Manipulador do tempo. Tempo e Memória
História. Histórias
«(…) No seu trabalho diário, o historiador opera uma gama variada de
produtos: colectâneas documentais como os Portugaliae Monumenta Historica de Alexandre
Herculano ou os Monumenta Henricina de Dias Dinis; Histórias Universal,
de Portugal, da França, de Lisboa; Histórias regionais ou locais; monografias
sobre História das Ideias, História Económica, Social, Mental, Arte,
Quotidiano, Biografias, etc., etc. Noutras alturas produz discursos sob e sobre
o fogo vivo dos acontecimentos. Estes relatos-testemunhos, necessários, por
vezes preciosos, alcandoram-se frequentemente ao discurso mais perene da
História.
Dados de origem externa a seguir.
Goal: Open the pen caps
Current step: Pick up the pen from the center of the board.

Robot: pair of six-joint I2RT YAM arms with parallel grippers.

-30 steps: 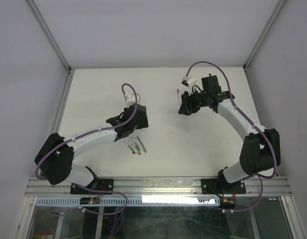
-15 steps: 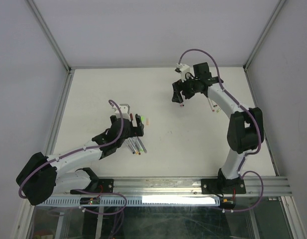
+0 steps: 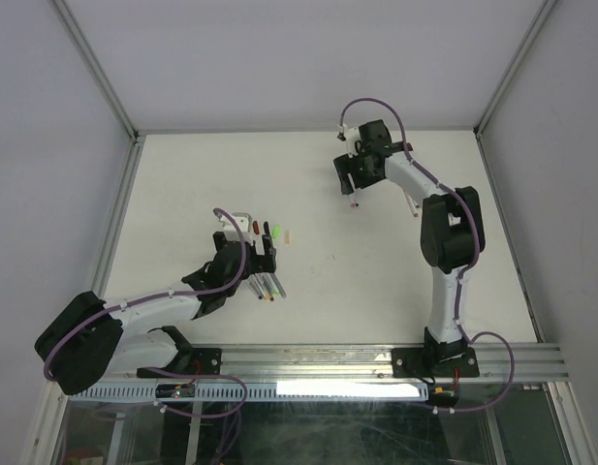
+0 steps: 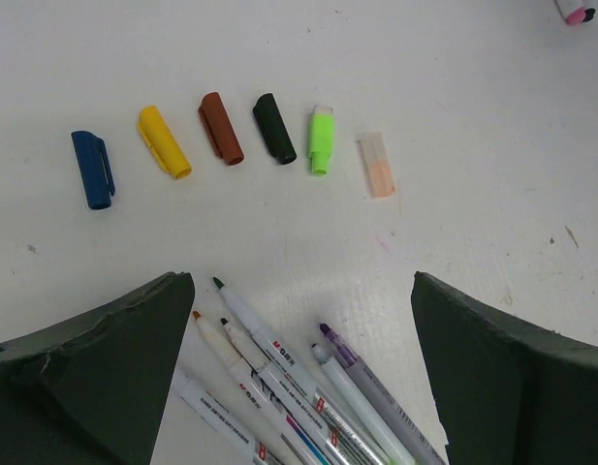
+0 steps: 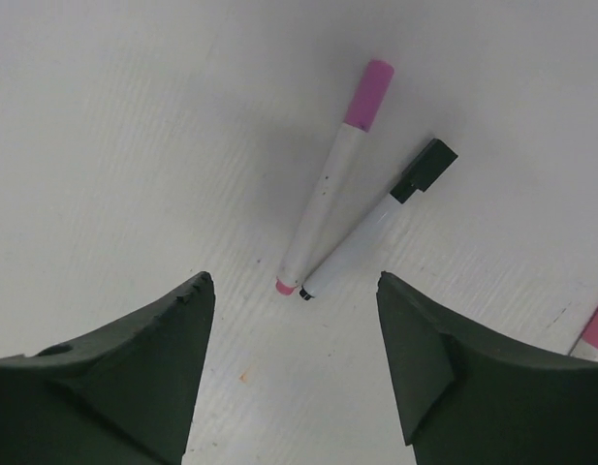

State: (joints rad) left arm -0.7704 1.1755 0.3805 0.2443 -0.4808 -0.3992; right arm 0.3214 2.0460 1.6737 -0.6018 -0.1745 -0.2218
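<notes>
Your left hand (image 4: 300,291) hangs with fingers apart and empty over the worktop (image 4: 473,58), where six loose pen caps (image 4: 274,128) lie in a row just beyond the uncapped pens (image 4: 308,387), seemingly kept apart as finished work. Your right hand (image 5: 297,281), also spread and holding nothing, sits above two pens (image 5: 323,208) whose pink cap (image 5: 368,94) and black cap (image 5: 424,168) are on, probably lining up the next pick.

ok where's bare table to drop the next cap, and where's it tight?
Free: the table centre, between the pale cap ending the cap row and the two capped pens under the right gripper; also the far-left corner. Tight: under the left gripper, only a thin strip separates caps from the uncapped pens.
</notes>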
Noutro plano, independentemente da originalidade, os produtos
acabados revestem linguagens diferenciadas: a do cerzir de acontecimentos e
de ideias; a metalinguagem que conceptualiza os dados empíricos; a metalinguagem que
navega sobre conceitos mas deixa à vista os fundamentos empíricos; a metalinguagem…
Por outro lado, certos produtos voltam-se para a análise, a pesquisa e o
escalpelizar de um problema ou tema limitado; outros ousam as grandes sínteses.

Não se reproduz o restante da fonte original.